Taking the entries below from the top, restate each line exactly and end with the line containing "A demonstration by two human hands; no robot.".

Start of THE INPUT

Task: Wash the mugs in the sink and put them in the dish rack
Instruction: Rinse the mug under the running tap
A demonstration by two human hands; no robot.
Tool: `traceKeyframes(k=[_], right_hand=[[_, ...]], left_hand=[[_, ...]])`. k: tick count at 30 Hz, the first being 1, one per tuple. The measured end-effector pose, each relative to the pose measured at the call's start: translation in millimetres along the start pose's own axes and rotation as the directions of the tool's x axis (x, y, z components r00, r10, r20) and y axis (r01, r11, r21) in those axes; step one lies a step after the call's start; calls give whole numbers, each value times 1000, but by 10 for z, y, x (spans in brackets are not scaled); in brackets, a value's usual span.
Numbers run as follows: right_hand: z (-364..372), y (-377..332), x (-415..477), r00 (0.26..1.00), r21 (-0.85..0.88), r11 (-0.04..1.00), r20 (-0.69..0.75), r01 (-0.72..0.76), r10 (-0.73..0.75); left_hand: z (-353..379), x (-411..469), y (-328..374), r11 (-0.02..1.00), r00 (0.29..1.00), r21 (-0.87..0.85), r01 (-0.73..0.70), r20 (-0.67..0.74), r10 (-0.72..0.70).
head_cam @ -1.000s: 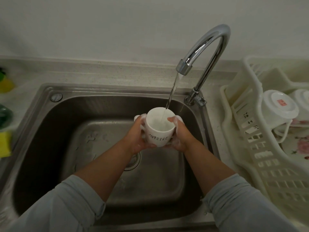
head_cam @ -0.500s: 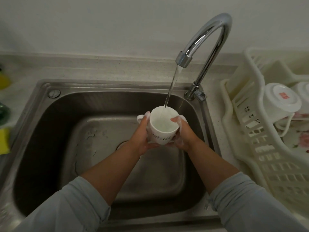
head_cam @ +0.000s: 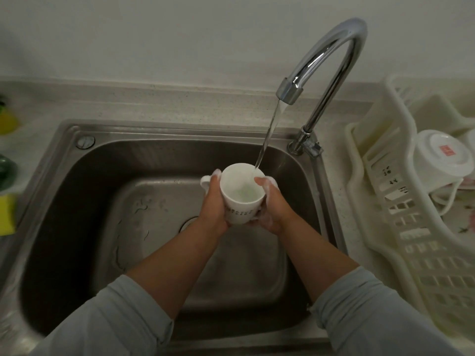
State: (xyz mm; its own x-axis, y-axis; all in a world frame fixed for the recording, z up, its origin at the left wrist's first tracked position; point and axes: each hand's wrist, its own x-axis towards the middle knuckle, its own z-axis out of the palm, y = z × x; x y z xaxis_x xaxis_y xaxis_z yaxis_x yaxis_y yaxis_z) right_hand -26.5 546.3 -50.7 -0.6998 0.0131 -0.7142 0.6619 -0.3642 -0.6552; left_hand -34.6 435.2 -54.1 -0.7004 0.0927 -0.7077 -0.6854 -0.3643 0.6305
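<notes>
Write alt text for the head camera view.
A left hand and soapy right hand hold a white ceramic mug under water running from a curved chrome tap over a steel sink. A cream plastic dish rack beside it holds an upturned white mug.

Reaches forward with both bare forearms, converging. Grips mug (head_cam: 243, 201) from its left with left hand (head_cam: 214, 204), fingertips up by the handle. Cups its right side with right hand (head_cam: 273, 211), thumb hooked over the rim, suds on fingers.
</notes>
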Motion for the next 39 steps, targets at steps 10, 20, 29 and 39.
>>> traceKeyframes(k=[10,20,29,39], right_hand=[[-30,92,74,997,48,997,-37,-60,61],[-25,142,37,999,27,999,-34,-38,39],[-57,122,15,999,37,999,-42,-22,23],[-152,115,44,990,110,984,32,-143,140]], left_hand=[[43,69,-108,999,979,-9,-40,-199,37],[-16,20,-133,997,985,58,-54,-161,63],[-15,-30,-120,998,993,53,-44,-106,49],[-52,-109,-72,986,995,157,-59,-67,71]])
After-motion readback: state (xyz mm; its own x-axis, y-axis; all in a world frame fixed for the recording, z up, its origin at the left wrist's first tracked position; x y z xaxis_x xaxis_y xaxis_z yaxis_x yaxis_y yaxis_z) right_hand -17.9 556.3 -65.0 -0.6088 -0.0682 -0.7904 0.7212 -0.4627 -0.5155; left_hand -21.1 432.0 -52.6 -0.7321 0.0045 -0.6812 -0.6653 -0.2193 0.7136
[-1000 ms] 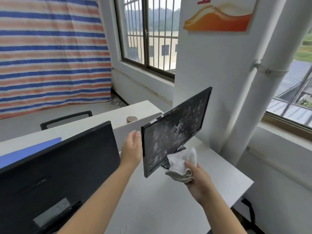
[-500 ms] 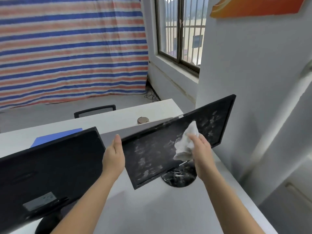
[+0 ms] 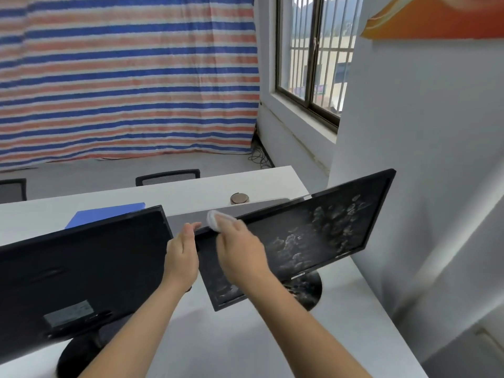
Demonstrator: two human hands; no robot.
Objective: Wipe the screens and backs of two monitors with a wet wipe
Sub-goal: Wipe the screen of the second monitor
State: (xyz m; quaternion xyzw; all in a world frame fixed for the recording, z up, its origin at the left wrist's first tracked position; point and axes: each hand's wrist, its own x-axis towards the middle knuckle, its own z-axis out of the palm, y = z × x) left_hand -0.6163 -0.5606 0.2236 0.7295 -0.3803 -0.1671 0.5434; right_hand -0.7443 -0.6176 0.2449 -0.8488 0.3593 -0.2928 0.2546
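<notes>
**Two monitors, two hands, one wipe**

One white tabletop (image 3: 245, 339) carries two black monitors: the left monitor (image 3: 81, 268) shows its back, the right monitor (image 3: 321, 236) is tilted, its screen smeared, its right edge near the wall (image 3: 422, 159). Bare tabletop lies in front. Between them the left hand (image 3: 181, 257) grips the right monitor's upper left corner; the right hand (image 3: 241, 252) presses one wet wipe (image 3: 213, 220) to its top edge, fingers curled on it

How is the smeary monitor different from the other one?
The right monitor is covered in whitish smears; the left monitor looks plain dark, with a grey label. The left hand holds the right monitor while the right hand presses a wipe on its top edge; no hand holds the left monitor. Both are black, on one desk.
</notes>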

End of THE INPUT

#### EXERCISE RESPONSE
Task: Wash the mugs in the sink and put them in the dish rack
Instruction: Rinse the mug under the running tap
A demonstration by two human hands; no robot.

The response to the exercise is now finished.